§ **DESCRIPTION OF THE TASK**
The answer should be an exact copy of the data.
■ ■ ■ ■
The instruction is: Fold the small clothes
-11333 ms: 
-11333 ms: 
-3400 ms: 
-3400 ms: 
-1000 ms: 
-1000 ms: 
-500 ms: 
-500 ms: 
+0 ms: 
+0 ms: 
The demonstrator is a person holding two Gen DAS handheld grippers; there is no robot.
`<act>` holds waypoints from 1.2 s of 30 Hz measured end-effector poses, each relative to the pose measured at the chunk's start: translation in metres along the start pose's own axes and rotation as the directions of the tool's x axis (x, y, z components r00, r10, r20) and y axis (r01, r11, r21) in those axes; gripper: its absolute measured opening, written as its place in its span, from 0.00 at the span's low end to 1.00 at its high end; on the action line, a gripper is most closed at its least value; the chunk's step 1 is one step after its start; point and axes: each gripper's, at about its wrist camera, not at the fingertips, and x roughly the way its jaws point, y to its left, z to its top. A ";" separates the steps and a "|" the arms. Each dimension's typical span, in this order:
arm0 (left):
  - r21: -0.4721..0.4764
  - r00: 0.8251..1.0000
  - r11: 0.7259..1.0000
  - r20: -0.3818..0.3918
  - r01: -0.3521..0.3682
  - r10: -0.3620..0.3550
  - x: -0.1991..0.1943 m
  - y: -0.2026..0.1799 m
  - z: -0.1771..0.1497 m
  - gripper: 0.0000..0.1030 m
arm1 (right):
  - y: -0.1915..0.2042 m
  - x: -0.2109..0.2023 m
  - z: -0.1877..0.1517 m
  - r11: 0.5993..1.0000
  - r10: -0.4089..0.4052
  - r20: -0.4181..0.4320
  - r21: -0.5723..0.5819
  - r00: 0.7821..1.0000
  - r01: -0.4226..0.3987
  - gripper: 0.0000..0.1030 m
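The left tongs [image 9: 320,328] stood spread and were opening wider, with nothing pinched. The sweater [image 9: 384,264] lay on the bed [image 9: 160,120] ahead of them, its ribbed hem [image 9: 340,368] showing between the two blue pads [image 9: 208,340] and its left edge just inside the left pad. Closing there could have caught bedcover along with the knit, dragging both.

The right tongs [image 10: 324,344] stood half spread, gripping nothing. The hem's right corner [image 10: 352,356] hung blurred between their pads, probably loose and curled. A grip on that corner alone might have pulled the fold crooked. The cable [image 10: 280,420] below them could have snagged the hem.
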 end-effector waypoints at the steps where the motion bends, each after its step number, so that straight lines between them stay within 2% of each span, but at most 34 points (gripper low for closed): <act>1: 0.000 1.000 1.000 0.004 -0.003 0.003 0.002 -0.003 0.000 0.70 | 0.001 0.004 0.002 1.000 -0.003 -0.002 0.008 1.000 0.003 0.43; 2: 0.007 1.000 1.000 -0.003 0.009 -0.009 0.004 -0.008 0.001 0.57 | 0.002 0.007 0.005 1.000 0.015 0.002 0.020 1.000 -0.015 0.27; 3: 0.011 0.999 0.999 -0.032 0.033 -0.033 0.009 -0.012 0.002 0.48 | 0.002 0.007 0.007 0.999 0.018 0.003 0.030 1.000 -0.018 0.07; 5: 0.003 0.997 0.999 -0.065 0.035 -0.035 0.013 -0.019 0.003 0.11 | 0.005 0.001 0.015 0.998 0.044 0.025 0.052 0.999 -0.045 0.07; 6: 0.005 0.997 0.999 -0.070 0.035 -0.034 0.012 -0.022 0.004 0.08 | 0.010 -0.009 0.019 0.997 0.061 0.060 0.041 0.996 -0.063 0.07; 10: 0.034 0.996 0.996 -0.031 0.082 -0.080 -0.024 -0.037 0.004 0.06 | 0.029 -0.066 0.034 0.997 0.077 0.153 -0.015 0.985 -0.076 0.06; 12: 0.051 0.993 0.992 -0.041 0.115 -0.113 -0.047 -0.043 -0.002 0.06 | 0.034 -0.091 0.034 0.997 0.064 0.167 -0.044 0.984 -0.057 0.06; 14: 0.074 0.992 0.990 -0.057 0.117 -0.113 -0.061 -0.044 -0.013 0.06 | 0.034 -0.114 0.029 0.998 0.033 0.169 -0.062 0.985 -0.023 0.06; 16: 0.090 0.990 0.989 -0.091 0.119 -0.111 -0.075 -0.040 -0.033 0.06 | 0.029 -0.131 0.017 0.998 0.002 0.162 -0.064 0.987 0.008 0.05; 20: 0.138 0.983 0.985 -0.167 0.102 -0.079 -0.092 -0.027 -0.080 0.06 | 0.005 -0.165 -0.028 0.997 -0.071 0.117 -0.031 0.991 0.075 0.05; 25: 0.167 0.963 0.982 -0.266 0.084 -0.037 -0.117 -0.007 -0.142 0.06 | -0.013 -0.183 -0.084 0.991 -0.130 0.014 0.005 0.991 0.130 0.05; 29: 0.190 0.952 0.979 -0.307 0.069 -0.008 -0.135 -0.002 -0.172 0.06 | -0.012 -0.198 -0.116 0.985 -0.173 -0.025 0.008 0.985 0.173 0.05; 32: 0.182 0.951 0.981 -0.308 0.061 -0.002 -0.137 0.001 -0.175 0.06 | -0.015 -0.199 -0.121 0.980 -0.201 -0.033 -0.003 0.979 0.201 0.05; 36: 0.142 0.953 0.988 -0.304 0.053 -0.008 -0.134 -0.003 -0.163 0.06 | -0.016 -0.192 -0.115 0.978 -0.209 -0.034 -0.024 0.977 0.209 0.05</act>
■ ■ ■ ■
§ **OUTPUT FOR THIS TASK**
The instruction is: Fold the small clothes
-11333 ms: 
-11333 ms: 
-3400 ms: 
-3400 ms: 
-1000 ms: 
-1000 ms: 
-500 ms: 
-500 ms: 
+0 ms: 
+0 ms: 
The demonstrator is a person holding two Gen DAS handheld grippers; there is no robot.
`<act>` holds waypoints from 1.2 s of 30 Hz measured end-effector poses, each relative to the pose measured at the chunk's start: translation in metres along the start pose's own axes and rotation as the directions of the tool's x axis (x, y, z components r00, r10, r20) and y axis (r01, r11, r21) in those axes; gripper: its absolute measured opening, written as its place in its span, from 0.00 at the span's low end to 1.00 at its high end; on the action line, a gripper is most closed at its least value; the chunk's step 1 is one step after its start; point and axes: each gripper's, at about its wrist camera, not at the fingertips, and x roughly the way its jaws point, y to its left, z to its top. A ";" separates the steps and a "|" the arms. Each dimension's typical span, in this order:
arm0 (left):
  - r21: -0.4721..0.4764
  - r00: 0.8251..1.0000
  - r11: 0.7259..1.0000
  - r20: -0.3818..0.3918
  - r01: -0.3521..0.3682
  - r10: -0.3620..0.3550
  - x: -0.1991..0.1943 m
  - y: -0.2026..0.1799 m
  - z: -0.1771..0.1497 m
  - gripper: 0.0000..0.1030 m
arm1 (right):
  - y: -0.1915..0.2042 m
  - x: -0.2109..0.2023 m
  - z: -0.1877..0.1517 m
  - r11: 0.5993..1.0000
  - r10: -0.4089..0.4052
  - r20: -0.4181..0.4320
  - r21: -0.5723..0.5819
  - r00: 0.7821..1.0000
  - r01: -0.4226..0.3987
  - gripper: 0.0000..0.1030 m
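The left tongs [image 9: 320,328] stood spread and were opening wider, with nothing pinched. The sweater [image 9: 384,264] lay on the bed [image 9: 160,120] ahead of them, its ribbed hem [image 9: 340,368] showing between the two blue pads [image 9: 208,340] and its left edge just inside the left pad. Closing there could have caught bedcover along with the knit, dragging both.

The right tongs [image 10: 324,344] stood half spread, gripping nothing. The hem's right corner [image 10: 352,356] hung blurred between their pads, probably loose and curled. A grip on that corner alone might have pulled the fold crooked. The cable [image 10: 280,420] below them could have snagged the hem.
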 end-effector waypoints at the steps where the motion bends, each after its step number, so that straight lines between them stay within 2% of each span, but at most 34 points (gripper low for closed): <act>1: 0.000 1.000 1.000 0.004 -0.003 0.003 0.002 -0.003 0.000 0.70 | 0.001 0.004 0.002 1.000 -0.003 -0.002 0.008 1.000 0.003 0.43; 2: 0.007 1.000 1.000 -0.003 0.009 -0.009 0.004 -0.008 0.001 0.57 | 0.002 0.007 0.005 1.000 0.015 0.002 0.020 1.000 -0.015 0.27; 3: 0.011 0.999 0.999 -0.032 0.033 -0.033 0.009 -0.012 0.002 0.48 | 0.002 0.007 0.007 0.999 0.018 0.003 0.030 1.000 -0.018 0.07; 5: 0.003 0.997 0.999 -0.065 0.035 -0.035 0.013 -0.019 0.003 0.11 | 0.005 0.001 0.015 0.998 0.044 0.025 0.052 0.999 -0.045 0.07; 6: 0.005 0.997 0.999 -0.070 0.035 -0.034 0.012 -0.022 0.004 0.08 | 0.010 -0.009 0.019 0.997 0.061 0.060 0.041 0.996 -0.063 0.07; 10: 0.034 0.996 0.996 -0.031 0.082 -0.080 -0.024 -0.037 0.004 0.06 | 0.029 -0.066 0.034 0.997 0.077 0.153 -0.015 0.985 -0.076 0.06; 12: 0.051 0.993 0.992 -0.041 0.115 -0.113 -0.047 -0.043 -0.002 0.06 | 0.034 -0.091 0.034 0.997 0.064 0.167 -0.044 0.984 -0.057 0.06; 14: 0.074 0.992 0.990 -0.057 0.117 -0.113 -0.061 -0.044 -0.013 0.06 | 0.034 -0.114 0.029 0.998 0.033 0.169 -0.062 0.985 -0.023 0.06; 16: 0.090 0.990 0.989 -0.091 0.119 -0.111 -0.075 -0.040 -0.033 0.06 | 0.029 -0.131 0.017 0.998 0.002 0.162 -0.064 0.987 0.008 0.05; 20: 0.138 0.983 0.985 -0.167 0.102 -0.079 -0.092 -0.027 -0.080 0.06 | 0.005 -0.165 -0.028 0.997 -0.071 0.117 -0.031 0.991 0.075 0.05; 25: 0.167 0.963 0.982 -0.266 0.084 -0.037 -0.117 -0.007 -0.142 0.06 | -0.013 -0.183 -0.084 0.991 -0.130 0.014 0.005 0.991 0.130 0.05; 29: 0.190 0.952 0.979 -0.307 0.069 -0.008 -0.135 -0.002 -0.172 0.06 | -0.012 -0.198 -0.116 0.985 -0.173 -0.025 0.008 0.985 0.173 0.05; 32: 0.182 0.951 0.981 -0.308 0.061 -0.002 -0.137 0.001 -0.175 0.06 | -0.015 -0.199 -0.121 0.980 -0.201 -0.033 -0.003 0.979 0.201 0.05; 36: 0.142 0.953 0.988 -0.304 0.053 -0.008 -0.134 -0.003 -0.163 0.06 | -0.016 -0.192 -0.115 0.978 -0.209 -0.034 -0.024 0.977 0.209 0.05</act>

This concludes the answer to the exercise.